#### [Assignment]
Return exactly the lines of the records below, starting at the line that contains "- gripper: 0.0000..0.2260" and ending at the line that contains "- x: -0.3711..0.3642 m", with both of those lines kept.

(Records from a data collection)
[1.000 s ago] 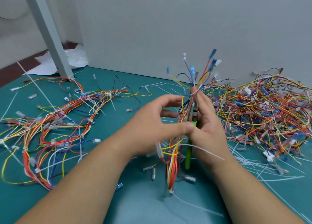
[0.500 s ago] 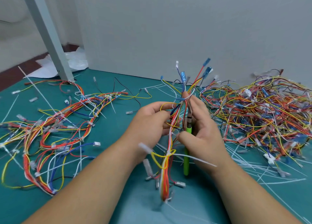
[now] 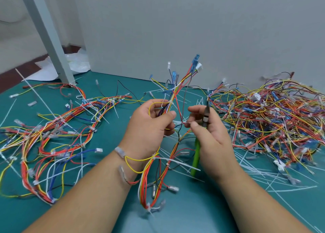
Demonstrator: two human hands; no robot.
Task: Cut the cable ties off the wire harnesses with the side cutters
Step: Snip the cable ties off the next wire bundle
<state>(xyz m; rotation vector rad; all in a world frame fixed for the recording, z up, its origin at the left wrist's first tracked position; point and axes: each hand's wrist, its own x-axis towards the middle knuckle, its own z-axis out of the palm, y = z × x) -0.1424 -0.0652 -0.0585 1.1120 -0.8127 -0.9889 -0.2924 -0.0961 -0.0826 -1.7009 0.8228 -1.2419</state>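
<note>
Above the mat [image 3: 193,217], left grip [image 3: 151,125] holds the harness [image 3: 172,99], right grip [image 3: 210,132] the cutters [image 3: 196,156].

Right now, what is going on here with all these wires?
A person works over a green mat. The left hand grips one wire harness upright; the right hand holds the green-handled side cutters against its palm and pinches a thin strand near that harness. The cutters' tip points upward, cutting nothing. A tangled pile lies at the right, and white cut ties lie scattered around.
</note>
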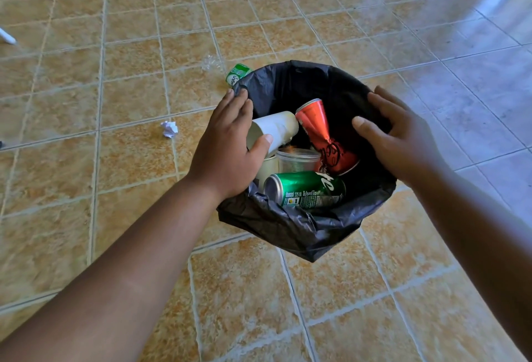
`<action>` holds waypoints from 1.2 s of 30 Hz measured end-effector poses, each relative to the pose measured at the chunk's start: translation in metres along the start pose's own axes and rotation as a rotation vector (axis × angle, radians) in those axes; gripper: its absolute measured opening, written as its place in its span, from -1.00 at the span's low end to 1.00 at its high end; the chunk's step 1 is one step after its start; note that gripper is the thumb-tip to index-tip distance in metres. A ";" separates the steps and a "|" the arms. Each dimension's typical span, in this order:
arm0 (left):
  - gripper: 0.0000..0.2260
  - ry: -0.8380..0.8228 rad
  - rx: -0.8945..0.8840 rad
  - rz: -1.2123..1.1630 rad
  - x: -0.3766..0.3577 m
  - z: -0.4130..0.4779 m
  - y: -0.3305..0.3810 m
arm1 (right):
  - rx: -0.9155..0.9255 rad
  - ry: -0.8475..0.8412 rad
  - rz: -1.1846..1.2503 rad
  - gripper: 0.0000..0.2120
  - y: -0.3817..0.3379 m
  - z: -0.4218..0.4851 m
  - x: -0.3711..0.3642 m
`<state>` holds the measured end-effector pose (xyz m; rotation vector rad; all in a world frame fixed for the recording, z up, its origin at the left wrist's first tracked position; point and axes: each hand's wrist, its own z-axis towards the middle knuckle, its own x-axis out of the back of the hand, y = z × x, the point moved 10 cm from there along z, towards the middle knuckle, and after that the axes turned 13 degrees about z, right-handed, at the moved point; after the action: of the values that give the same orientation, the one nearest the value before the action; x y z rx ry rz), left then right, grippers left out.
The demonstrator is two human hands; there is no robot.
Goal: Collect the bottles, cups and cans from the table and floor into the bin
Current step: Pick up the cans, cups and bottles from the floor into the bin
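Two hands are laid on the bin [288, 232] rim mid-frame. The left hand [227, 154] is spread flat, thumb touching a white paper cup [276, 128], nothing gripped. The right hand [403, 140] is open too, fingers draped over the black liner. Inside, a crushed red can [322, 134], green can [305, 189] and clear cup [298, 160] are piled. Another green can [237, 73] is left on the tiles just upper left of the bin.
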<state>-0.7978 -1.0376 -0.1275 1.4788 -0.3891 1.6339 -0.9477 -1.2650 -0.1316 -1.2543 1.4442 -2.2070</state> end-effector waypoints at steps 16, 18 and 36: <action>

#### [Solved problem]
  - gripper: 0.0000..0.2260
  - ry: -0.8380..0.8228 rad
  - rx: -0.8945..0.8840 rad
  - rz: -1.2123..1.1630 rad
  - x: -0.3766..0.3577 m
  - z: -0.4130..0.4779 m
  - y: -0.3305..0.3810 m
arm1 (right):
  - rx: -0.9155..0.9255 rad
  - ry: -0.8475..0.8412 rad
  - rz: -1.1846..1.2503 rad
  - gripper: 0.0000..0.2120
  - y: -0.3817..0.3379 m
  - z: -0.4218..0.4851 m
  - x: -0.3711..0.3642 m

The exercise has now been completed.